The answer must match the material word for word, with every line included.
==== Source data
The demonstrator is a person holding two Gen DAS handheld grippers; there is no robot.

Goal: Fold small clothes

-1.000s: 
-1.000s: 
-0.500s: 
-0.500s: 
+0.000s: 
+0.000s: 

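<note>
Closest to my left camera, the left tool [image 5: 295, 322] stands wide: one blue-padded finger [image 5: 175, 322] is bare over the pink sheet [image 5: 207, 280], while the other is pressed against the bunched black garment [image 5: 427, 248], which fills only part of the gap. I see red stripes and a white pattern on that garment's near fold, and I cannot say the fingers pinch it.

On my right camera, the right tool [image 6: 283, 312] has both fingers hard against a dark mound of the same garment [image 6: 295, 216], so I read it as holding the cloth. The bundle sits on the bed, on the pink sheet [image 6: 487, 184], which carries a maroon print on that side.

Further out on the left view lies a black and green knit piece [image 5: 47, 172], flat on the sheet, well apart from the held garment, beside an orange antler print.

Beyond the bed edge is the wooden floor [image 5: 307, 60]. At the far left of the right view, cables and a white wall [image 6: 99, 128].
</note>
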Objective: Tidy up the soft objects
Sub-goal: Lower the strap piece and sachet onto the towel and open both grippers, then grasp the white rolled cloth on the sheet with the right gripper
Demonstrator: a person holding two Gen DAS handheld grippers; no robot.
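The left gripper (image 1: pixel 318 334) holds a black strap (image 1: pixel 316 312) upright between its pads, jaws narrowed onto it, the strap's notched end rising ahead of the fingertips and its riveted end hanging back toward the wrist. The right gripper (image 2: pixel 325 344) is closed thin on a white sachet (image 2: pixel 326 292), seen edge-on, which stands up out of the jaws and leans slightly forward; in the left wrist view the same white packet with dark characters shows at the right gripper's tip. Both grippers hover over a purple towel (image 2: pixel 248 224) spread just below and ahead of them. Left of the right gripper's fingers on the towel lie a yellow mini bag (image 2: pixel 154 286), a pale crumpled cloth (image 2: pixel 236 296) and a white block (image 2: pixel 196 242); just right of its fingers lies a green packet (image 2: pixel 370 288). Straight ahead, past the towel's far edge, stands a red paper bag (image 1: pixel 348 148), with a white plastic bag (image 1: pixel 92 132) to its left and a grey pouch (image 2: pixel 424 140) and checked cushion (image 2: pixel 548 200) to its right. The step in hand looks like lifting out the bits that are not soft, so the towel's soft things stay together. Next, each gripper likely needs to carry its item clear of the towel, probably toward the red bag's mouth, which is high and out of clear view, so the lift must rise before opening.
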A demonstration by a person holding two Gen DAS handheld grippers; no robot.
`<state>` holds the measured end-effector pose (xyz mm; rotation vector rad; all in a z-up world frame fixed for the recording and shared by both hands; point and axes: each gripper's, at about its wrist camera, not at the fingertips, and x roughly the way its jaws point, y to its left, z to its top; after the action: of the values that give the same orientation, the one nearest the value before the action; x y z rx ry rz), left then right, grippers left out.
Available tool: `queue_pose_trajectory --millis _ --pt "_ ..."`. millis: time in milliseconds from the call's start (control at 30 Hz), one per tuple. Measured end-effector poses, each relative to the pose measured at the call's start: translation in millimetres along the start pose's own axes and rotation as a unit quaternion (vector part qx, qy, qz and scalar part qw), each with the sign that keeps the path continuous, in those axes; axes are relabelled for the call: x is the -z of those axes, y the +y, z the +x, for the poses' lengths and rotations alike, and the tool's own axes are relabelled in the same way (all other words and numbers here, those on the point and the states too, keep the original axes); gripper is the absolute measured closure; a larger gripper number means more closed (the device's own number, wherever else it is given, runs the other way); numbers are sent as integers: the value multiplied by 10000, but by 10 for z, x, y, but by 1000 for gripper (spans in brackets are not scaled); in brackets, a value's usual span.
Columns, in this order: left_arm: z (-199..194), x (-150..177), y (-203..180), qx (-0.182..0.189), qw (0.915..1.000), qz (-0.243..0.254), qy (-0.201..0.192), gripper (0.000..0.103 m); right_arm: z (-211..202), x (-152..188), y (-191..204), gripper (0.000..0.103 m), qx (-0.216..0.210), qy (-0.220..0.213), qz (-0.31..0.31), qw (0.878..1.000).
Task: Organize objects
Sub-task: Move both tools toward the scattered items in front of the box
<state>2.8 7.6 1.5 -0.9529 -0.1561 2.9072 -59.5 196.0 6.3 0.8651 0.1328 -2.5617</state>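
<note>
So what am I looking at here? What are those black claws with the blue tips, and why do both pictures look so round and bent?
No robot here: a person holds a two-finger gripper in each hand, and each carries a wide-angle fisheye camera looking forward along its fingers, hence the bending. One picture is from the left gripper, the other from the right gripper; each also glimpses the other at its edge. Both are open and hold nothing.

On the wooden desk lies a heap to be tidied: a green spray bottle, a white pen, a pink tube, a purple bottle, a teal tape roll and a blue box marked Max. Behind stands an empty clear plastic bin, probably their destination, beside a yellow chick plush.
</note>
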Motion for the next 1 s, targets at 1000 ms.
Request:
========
• Answer
The demonstrator is a person holding two Gen DAS handheld grippers; there is no robot.

Goal: Fold small clothes

-1.000s: 
-1.000s: 
-0.500s: 
-0.500s: 
+0.000s: 
+0.000s: 

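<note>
Closest to my left camera, the left tool [image 5: 295, 322] stands wide: one blue-padded finger [image 5: 175, 322] is bare over the pink sheet [image 5: 207, 280], while the other is pressed against the bunched black garment [image 5: 427, 248], which fills only part of the gap. I see red stripes and a white pattern on that garment's near fold, and I cannot say the fingers pinch it.

On my right camera, the right tool [image 6: 283, 312] has both fingers hard against a dark mound of the same garment [image 6: 295, 216], so I read it as holding the cloth. The bundle sits on the bed, on the pink sheet [image 6: 487, 184], which carries a maroon print on that side.

Further out on the left view lies a black and green knit piece [image 5: 47, 172], flat on the sheet, well apart from the held garment, beside an orange antler print.

Beyond the bed edge is the wooden floor [image 5: 307, 60]. At the far left of the right view, cables and a white wall [image 6: 99, 128].
</note>
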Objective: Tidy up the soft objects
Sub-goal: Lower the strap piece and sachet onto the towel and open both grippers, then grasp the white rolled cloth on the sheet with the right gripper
Demonstrator: a person holding two Gen DAS handheld grippers; no robot.
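The left gripper (image 1: pixel 318 334) holds a black strap (image 1: pixel 316 312) upright between its pads, jaws narrowed onto it, the strap's notched end rising ahead of the fingertips and its riveted end hanging back toward the wrist. The right gripper (image 2: pixel 325 344) is closed thin on a white sachet (image 2: pixel 326 292), seen edge-on, which stands up out of the jaws and leans slightly forward; in the left wrist view the same white packet with dark characters shows at the right gripper's tip. Both grippers hover over a purple towel (image 2: pixel 248 224) spread just below and ahead of them. Left of the right gripper's fingers on the towel lie a yellow mini bag (image 2: pixel 154 286), a pale crumpled cloth (image 2: pixel 236 296) and a white block (image 2: pixel 196 242); just right of its fingers lies a green packet (image 2: pixel 370 288). Straight ahead, past the towel's far edge, stands a red paper bag (image 1: pixel 348 148), with a white plastic bag (image 1: pixel 92 132) to its left and a grey pouch (image 2: pixel 424 140) and checked cushion (image 2: pixel 548 200) to its right. The step in hand looks like lifting out the bits that are not soft, so the towel's soft things stay together. Next, each gripper likely needs to carry its item clear of the towel, probably toward the red bag's mouth, which is high and out of clear view, so the lift must rise before opening.
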A demonstration by a person holding two Gen DAS handheld grippers; no robot.
`<state>` holds the measured end-effector pose (xyz mm; rotation vector rad; all in a z-up world frame fixed for the recording and shared by both hands; point and axes: each gripper's, at about its wrist camera, not at the fingertips, and x roughly the way its jaws point, y to its left, z to its top; after the action: of the values that give the same orientation, the one nearest the value before the action; x y z rx ry rz), left then right, grippers left out.
Available tool: `queue_pose_trajectory --millis _ --pt "_ ..."`. millis: time in milliseconds from the call's start (control at 30 Hz), one per tuple. Measured end-effector poses, each relative to the pose measured at the call's start: translation in millimetres along the start pose's own axes and rotation as a unit quaternion (vector part qx, qy, qz and scalar part qw), each with the sign that keeps the path continuous, in those axes; axes are relabelled for the call: x is the -z of those axes, y the +y, z the +x, for the poses' lengths and rotations alike, and the tool's own axes are relabelled in the same way (all other words and numbers here, those on the point and the states too, keep the original axes); gripper is the absolute measured closure; a larger gripper number means more closed (the device's own number, wherever else it is given, runs the other way); numbers are sent as integers: the value multiplied by 10000, but by 10 for z, x, y, but by 1000 for gripper (spans in brackets are not scaled); in brackets, a value's usual span.
Columns, in this order: left_arm: z (-199..194), x (-150..177), y (-203..180), qx (-0.182..0.189), qw (0.915..1.000), qz (-0.243..0.254), qy (-0.201..0.192), gripper (0.000..0.103 m); right_arm: z (-211..202), x (-152..188), y (-191..204), gripper (0.000..0.103 m), qx (-0.216..0.210), qy (-0.220..0.213), qz (-0.31..0.31), qw (0.878..1.000).
Task: Organize objects
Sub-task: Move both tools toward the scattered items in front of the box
<state>2.8 7.6 1.5 -0.9529 -0.1561 2.9072 -59.5 196.0 6.3 0.8651 0.1328 -2.5617</state>
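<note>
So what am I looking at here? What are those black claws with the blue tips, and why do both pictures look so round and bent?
No robot here: a person holds a two-finger gripper in each hand, and each carries a wide-angle fisheye camera looking forward along its fingers, hence the bending. One picture is from the left gripper, the other from the right gripper; each also glimpses the other at its edge. Both are open and hold nothing.

On the wooden desk lies a heap to be tidied: a green spray bottle, a white pen, a pink tube, a purple bottle, a teal tape roll and a blue box marked Max. Behind stands an empty clear plastic bin, probably their destination, beside a yellow chick plush.
</note>
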Motion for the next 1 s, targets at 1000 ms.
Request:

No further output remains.